• _Problem to solve_: Return the lines from the start of the data through the line with "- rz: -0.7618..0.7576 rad". Include both of those lines and no others.

[Extracted data entries]
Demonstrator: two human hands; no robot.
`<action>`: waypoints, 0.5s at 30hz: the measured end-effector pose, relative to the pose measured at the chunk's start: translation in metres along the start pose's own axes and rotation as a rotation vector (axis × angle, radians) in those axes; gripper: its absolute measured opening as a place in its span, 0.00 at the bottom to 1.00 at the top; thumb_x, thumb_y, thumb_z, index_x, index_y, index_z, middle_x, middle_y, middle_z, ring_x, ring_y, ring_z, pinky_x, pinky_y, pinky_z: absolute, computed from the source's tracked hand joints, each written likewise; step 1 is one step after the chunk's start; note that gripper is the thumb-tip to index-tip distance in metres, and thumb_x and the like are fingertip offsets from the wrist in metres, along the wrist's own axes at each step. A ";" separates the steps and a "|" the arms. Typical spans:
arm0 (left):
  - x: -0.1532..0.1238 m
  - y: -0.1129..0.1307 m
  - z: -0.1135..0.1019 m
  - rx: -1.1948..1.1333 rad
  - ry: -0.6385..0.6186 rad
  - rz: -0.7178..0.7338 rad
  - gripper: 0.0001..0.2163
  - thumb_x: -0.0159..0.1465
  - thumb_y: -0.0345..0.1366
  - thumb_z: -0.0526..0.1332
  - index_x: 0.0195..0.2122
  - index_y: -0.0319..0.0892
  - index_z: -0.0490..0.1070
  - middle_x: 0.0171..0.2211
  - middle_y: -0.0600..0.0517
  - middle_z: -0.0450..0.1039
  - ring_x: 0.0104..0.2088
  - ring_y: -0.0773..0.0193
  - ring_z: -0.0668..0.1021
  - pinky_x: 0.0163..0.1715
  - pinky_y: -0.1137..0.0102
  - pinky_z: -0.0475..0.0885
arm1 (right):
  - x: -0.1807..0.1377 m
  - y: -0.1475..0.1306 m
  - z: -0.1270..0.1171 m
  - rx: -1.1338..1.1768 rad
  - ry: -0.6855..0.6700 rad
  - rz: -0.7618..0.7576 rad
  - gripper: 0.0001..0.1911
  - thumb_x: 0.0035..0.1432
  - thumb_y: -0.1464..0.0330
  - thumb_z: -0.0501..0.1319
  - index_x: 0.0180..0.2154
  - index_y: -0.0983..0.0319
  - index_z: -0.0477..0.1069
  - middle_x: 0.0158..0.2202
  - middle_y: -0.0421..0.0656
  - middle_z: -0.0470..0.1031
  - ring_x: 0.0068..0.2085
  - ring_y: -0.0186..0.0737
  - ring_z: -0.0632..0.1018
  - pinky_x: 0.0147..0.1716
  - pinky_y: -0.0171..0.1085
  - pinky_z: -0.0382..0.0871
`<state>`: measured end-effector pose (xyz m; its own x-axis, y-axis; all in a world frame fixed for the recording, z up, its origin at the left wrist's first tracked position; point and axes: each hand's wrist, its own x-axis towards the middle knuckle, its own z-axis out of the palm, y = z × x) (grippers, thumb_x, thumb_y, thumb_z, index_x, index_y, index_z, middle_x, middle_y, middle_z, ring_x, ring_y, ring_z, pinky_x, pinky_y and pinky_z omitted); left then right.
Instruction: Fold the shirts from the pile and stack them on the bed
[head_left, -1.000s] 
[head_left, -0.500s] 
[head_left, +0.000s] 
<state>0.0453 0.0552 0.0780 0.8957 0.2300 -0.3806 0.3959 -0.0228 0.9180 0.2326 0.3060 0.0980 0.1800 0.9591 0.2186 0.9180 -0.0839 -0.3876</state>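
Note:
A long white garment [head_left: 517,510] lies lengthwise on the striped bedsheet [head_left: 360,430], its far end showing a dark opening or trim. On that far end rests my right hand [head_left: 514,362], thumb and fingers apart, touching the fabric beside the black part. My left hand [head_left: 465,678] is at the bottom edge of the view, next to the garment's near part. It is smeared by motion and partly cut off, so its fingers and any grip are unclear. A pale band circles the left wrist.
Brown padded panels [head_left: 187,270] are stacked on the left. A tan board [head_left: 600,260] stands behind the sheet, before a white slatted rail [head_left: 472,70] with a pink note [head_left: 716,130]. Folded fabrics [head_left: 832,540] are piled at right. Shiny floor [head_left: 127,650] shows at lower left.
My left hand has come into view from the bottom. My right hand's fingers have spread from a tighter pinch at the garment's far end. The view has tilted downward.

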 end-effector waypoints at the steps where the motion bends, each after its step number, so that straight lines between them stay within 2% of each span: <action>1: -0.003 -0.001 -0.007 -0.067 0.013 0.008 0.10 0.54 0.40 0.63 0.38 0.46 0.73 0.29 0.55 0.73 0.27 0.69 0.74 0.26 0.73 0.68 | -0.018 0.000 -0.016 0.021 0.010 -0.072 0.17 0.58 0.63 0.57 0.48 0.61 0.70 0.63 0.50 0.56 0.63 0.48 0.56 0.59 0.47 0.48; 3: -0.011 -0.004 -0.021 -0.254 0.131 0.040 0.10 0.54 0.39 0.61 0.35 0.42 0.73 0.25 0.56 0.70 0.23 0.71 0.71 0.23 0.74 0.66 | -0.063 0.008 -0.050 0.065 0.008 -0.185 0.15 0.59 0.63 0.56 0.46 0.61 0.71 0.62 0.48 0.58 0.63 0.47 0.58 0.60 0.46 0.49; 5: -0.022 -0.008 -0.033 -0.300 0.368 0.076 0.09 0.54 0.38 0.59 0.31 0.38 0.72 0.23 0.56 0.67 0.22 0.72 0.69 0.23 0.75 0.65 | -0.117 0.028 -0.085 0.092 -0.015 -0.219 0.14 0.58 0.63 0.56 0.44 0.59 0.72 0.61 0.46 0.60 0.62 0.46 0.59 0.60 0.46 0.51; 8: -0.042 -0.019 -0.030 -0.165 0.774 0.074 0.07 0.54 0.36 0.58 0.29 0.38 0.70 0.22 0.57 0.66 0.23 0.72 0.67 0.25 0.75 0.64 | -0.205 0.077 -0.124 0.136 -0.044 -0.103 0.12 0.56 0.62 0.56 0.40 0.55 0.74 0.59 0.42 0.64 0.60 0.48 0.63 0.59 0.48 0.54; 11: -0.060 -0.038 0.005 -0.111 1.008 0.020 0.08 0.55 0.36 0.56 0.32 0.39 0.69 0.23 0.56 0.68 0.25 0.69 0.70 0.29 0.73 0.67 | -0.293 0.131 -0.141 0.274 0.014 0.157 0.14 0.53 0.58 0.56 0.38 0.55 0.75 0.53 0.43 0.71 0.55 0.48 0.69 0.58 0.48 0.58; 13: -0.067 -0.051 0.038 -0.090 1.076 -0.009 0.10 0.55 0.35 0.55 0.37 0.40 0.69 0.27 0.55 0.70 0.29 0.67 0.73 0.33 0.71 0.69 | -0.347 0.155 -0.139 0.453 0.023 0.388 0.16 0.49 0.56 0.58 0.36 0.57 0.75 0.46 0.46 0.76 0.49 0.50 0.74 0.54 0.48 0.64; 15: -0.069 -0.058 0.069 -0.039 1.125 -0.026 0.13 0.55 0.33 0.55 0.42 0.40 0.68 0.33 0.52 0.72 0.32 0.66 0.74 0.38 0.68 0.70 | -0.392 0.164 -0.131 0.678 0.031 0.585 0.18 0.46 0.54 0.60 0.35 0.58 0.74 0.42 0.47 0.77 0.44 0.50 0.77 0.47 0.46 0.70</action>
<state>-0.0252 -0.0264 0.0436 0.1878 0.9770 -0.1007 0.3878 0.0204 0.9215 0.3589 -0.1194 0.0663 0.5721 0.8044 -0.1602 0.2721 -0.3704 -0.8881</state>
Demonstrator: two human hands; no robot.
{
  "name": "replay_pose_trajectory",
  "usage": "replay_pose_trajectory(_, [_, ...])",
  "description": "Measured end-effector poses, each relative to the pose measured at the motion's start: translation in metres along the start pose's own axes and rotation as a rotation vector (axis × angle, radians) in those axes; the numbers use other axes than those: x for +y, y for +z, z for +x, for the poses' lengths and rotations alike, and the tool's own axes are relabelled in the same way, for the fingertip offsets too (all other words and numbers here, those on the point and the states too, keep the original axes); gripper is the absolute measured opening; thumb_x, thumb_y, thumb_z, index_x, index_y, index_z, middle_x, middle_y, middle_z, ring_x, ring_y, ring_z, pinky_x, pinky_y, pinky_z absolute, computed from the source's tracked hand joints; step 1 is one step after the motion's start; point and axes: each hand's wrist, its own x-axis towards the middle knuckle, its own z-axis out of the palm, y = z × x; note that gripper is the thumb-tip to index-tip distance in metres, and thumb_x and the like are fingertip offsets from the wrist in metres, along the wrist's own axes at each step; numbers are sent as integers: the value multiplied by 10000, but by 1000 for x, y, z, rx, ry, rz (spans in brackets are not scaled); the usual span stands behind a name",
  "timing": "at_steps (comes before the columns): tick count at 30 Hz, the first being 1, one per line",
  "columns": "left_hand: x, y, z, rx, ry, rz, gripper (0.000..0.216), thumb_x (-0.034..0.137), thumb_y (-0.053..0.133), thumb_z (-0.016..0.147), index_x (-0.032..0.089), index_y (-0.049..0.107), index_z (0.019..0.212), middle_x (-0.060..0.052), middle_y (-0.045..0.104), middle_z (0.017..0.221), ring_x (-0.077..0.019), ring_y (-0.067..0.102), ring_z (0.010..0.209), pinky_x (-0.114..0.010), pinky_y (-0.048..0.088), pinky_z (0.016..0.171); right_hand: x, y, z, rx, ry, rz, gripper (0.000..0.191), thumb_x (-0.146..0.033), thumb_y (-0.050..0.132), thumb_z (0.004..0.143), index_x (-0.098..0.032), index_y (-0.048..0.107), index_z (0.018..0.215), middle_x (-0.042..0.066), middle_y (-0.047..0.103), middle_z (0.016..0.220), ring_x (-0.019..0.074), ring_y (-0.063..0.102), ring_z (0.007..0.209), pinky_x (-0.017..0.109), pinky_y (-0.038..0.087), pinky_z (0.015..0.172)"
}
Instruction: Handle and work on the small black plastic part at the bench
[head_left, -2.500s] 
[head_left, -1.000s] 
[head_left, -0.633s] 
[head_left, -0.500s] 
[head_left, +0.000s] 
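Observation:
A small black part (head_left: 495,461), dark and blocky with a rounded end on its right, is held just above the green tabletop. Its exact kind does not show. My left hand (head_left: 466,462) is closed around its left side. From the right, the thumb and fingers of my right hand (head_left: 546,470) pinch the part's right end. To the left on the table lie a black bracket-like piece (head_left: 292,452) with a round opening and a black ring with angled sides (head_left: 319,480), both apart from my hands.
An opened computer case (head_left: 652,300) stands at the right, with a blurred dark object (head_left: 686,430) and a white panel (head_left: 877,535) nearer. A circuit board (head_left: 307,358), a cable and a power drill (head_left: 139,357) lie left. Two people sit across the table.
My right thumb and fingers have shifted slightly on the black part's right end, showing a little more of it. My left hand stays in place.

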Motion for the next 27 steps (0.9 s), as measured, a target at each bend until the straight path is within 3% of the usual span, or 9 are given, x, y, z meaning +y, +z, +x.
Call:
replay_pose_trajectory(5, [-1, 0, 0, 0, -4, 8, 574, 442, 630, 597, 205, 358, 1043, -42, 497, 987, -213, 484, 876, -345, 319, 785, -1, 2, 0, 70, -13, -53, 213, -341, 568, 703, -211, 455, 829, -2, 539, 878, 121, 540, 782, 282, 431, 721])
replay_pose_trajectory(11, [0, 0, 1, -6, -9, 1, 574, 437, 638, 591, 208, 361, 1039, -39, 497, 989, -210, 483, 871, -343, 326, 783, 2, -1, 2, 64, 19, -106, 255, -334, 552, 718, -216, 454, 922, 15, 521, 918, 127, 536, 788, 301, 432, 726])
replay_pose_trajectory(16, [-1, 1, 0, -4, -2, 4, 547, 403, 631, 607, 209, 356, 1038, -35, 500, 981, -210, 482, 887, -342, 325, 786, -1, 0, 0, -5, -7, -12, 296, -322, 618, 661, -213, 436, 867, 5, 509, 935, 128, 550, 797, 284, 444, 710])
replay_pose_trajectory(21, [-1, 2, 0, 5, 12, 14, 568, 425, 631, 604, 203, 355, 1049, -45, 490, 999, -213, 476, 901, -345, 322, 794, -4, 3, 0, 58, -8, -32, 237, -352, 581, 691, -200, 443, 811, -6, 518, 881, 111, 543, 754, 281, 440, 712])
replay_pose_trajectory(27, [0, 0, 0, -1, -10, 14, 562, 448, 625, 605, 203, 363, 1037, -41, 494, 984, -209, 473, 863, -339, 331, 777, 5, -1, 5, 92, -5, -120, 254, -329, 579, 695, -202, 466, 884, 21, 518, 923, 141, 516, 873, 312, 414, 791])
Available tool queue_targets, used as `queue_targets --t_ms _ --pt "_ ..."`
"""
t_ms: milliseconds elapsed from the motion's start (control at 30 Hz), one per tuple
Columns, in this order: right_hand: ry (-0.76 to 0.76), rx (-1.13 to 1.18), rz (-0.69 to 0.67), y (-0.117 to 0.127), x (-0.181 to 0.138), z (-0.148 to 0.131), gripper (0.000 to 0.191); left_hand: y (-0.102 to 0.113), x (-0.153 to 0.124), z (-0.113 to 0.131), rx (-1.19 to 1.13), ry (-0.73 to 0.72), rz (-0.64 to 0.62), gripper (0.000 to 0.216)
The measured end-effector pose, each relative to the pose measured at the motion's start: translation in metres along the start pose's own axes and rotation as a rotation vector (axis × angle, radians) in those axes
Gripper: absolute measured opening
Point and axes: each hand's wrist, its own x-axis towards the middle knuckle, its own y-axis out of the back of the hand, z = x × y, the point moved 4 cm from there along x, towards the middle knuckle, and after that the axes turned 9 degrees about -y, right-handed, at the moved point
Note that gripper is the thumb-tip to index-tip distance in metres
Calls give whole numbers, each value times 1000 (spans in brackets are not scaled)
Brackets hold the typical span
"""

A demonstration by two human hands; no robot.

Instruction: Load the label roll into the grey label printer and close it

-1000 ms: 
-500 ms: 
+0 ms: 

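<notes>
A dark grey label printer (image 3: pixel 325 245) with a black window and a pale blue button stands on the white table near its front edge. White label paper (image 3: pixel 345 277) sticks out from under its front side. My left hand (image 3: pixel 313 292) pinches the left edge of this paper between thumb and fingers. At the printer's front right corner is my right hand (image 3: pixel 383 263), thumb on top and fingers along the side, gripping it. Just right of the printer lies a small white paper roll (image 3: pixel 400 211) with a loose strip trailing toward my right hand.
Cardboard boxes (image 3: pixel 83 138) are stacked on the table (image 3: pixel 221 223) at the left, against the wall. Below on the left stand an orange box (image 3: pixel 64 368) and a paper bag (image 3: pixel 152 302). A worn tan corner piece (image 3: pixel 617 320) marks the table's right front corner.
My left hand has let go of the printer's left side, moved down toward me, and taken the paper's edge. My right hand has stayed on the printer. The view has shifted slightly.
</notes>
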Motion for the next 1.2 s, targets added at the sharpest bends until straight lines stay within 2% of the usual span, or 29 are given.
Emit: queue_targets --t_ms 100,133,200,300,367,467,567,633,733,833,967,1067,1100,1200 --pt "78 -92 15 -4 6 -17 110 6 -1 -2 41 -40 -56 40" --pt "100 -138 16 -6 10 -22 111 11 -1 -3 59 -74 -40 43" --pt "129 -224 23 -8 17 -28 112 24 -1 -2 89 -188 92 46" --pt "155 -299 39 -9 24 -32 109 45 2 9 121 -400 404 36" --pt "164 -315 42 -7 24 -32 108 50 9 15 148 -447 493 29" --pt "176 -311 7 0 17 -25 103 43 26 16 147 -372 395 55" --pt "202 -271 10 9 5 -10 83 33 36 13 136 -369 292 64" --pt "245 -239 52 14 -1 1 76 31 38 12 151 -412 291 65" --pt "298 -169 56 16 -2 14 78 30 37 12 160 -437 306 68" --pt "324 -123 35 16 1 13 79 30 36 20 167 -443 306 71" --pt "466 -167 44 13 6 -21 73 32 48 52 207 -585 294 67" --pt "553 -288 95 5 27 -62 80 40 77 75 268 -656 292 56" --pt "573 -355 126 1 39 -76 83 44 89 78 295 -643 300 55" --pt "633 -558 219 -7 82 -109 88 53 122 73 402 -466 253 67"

• _Output of the task_:
Demonstrator: two human hands; no robot.
`<action>`: waypoints, 0.5s at 30hz: the measured end-effector pose, relative to the pose measured at the chunk's start: translation in metres along the start pose's own axes and rotation as a rotation vector (axis × angle, radians) in those axes; gripper: its absolute measured opening as a place in its span, 0.00 at the bottom to 1.00 at the top; thumb_x, thumb_y, thumb_z, index_x, index_y, index_z, middle_x, middle_y, middle_z, ring_x, ring_y, ring_z, pinky_x, pinky_y, pinky_z: absolute, computed from the source's tracked hand joints, each written likewise; step 1 is one step after the chunk's start; note that gripper is the thumb-tip to index-tip distance in metres, and thumb_x and the like are fingertip offsets from the wrist in metres, along the wrist's own axes at each step. A ";" separates the steps and a "|" the arms. Typical spans:
arm0 (left):
  - x: -0.1532..0.1238 m
  - y: -0.1129..0.1307 m
  - z: -0.1135..0.1019 m
  - rx: -1.1948..1.1333 rad
  - ry: -0.6385..0.6186 rad
  - rz: -0.7178..0.7338 rad
  - gripper: 0.0001..0.2163
  - thumb_x: -0.0159..0.1465
  - thumb_y: -0.0345..0.1366
  - thumb_z: -0.0526..0.1332
  - index_x: 0.0195..0.2122
  - index_y: -0.0319..0.0892
  - index_z: -0.0490..0.1070
  - middle_x: 0.0171..0.2211
  - middle_y: -0.0600..0.0517
  - middle_z: -0.0450..0.1039
  - ring_x: 0.0104..0.2088
  - ring_y: -0.0773..0.0193
  - ring_z: -0.0668..0.1021
  - pinky_x: 0.0163..0.1715
  - pinky_y: -0.1137..0.0102
  - pinky_z: -0.0475..0.0885
arm1 (right):
  - x: -0.1807..0.1377 m
  - y: -0.1475..0.1306 m
  - z: -0.1270..0.1171 m
  - rx: -1.1338..1.1768 rad
  - ry: -0.6855..0.6700 rad
  - rz: -0.7618..0.7576 rad

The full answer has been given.